**Task requirements:**
Transcribe the stretch of entries below from the line with "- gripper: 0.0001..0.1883" through the line with "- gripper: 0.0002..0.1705", exactly and with both ends included; leave out all other lines.

(Items from a data source)
==*==
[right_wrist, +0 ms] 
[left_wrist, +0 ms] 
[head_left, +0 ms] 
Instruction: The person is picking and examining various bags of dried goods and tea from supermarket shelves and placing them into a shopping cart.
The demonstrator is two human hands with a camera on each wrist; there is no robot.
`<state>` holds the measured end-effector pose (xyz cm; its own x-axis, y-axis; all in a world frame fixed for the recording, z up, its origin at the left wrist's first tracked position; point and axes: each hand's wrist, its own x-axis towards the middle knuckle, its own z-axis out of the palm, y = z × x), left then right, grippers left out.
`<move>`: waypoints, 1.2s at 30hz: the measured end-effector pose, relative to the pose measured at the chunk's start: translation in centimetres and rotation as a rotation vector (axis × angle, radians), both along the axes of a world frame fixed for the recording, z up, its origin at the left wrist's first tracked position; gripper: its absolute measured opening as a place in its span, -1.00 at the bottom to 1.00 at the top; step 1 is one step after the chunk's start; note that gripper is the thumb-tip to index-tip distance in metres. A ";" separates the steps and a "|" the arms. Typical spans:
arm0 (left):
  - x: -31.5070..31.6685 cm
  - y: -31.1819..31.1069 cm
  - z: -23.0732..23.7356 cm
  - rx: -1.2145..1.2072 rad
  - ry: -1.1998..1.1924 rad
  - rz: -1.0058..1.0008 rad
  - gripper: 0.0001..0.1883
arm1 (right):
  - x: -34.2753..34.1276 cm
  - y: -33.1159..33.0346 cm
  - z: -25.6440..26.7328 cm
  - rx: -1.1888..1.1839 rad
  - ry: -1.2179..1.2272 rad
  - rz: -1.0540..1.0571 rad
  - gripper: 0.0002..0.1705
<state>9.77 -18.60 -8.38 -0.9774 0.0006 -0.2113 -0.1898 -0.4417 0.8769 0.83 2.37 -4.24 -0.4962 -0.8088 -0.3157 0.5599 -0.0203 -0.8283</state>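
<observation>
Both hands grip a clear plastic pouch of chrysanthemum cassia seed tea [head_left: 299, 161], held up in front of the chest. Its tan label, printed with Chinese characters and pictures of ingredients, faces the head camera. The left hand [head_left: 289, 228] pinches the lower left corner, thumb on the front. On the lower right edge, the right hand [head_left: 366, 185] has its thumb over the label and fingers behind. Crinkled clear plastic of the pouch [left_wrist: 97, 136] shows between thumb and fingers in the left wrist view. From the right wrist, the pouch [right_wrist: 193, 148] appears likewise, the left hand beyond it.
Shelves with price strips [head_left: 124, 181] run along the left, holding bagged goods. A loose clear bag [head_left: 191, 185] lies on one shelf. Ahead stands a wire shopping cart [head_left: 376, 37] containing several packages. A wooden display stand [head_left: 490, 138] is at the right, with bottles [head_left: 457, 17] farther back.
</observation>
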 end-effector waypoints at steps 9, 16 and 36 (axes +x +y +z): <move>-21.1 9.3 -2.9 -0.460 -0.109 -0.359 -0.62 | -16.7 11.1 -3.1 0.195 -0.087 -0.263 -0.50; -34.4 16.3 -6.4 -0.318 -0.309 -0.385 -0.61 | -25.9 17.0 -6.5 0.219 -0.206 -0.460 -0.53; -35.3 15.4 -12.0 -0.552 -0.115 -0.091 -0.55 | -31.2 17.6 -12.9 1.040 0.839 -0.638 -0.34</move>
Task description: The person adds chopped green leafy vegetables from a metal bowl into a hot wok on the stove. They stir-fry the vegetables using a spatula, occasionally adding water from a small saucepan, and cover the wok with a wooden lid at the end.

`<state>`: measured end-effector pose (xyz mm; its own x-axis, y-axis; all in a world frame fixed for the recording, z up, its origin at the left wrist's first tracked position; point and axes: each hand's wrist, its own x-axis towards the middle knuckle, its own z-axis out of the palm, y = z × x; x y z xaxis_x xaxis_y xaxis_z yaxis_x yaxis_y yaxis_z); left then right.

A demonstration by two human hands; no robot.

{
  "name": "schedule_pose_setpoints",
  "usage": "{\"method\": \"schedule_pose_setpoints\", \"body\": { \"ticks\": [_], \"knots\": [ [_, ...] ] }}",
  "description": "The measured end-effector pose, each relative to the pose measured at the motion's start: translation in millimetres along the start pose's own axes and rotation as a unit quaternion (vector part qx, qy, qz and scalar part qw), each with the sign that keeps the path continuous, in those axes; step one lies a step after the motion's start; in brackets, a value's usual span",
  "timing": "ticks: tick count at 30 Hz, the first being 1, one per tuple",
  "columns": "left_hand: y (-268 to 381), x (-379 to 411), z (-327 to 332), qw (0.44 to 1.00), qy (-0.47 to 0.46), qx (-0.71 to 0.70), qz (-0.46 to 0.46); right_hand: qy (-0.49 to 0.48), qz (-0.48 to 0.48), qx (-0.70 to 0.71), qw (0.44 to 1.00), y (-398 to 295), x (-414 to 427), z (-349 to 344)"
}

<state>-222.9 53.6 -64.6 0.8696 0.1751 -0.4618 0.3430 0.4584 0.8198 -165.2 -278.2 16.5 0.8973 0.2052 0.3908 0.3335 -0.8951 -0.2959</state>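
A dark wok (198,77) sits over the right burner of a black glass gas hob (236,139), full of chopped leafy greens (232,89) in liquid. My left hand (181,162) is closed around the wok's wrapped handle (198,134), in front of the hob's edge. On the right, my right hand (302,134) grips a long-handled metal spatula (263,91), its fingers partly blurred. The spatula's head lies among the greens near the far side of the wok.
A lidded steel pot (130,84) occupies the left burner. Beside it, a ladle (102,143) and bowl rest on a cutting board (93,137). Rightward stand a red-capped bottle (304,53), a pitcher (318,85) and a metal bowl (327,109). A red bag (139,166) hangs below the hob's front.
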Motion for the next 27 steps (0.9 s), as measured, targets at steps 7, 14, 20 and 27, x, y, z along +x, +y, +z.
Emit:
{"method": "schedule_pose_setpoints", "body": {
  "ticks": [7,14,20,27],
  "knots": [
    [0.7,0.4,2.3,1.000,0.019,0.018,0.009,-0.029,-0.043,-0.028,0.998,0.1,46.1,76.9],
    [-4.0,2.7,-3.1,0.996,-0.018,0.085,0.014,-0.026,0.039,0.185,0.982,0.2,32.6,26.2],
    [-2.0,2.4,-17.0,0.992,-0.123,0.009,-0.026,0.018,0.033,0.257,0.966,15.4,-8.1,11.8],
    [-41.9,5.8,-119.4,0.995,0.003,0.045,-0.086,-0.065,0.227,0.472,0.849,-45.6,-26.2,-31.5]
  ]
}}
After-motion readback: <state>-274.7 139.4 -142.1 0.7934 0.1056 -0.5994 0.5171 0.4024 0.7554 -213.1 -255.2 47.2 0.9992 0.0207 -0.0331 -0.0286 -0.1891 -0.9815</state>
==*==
**Answer area:**
  - gripper: 0.0001..0.1883
arm1 (right):
  - x: -34.2753..34.1276 cm
  - y: -33.1159..33.0346 cm
  - z: -25.6440..26.7328 cm
  - rx: -1.1888..1.1839 rad
  - ry: -1.2179..1.2272 rad
  - rz: -1.0540..1.0571 rad
  - gripper: 0.0002..0.1705

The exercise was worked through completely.